◆ WHAT YOU WILL DO:
Using the records below, give again exactly the lines from the line that contains "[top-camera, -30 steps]" through the line that contains "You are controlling", both ends included, and only those.
SUPPLIED DATA Start Marker
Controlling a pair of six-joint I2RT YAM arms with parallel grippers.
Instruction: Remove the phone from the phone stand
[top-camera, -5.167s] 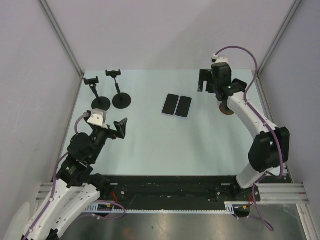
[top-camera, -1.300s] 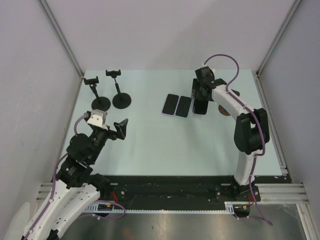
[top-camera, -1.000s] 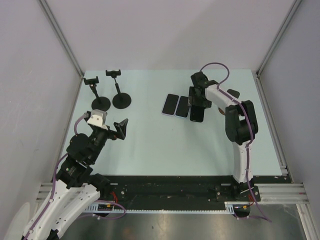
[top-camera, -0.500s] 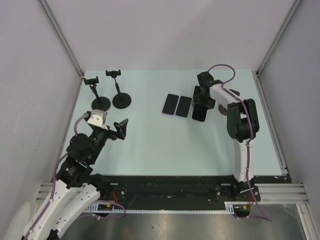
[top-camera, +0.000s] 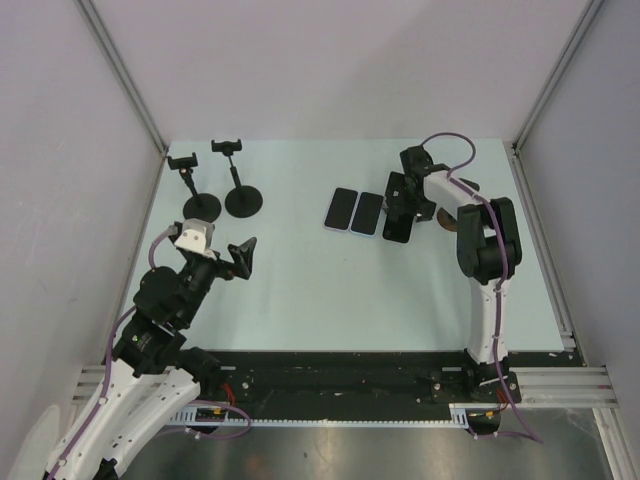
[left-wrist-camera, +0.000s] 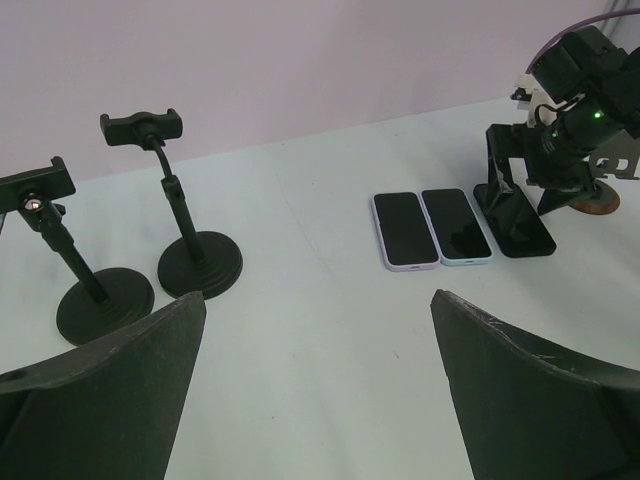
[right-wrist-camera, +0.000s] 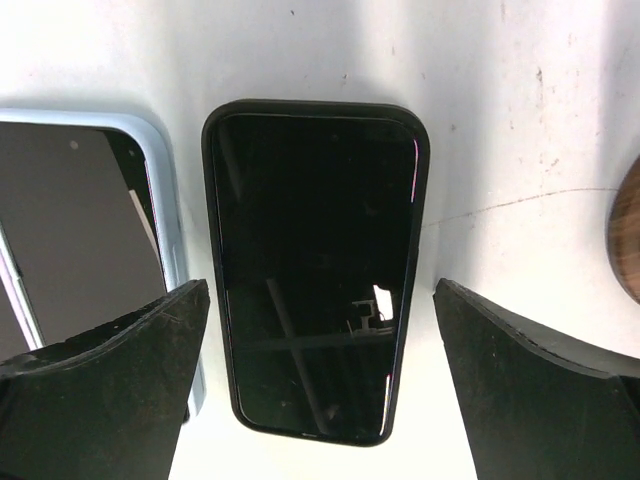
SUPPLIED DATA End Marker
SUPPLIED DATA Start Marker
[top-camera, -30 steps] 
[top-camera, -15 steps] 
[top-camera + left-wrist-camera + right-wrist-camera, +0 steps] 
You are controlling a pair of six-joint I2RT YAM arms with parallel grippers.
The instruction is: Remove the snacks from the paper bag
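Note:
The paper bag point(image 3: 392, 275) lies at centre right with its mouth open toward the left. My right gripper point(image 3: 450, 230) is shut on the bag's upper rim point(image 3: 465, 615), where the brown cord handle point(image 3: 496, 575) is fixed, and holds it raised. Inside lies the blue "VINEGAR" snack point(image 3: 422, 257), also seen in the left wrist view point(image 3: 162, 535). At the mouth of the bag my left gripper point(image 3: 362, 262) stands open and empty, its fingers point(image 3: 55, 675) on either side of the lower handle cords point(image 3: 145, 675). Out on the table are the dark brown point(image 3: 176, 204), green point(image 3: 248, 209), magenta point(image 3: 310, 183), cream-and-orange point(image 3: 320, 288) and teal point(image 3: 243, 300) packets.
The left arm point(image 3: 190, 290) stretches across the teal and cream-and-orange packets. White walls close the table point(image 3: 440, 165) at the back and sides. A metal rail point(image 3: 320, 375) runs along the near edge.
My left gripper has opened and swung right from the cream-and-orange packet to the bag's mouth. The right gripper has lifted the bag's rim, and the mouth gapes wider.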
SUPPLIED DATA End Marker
◆ OUTPUT FOR THIS EXERCISE:
[top-camera, -30 steps] 
[top-camera, -15 steps] 
[top-camera + left-wrist-camera + right-wrist-camera, +0 steps] 
You are controlling a pair of six-joint I2RT YAM arms with parallel grippers.

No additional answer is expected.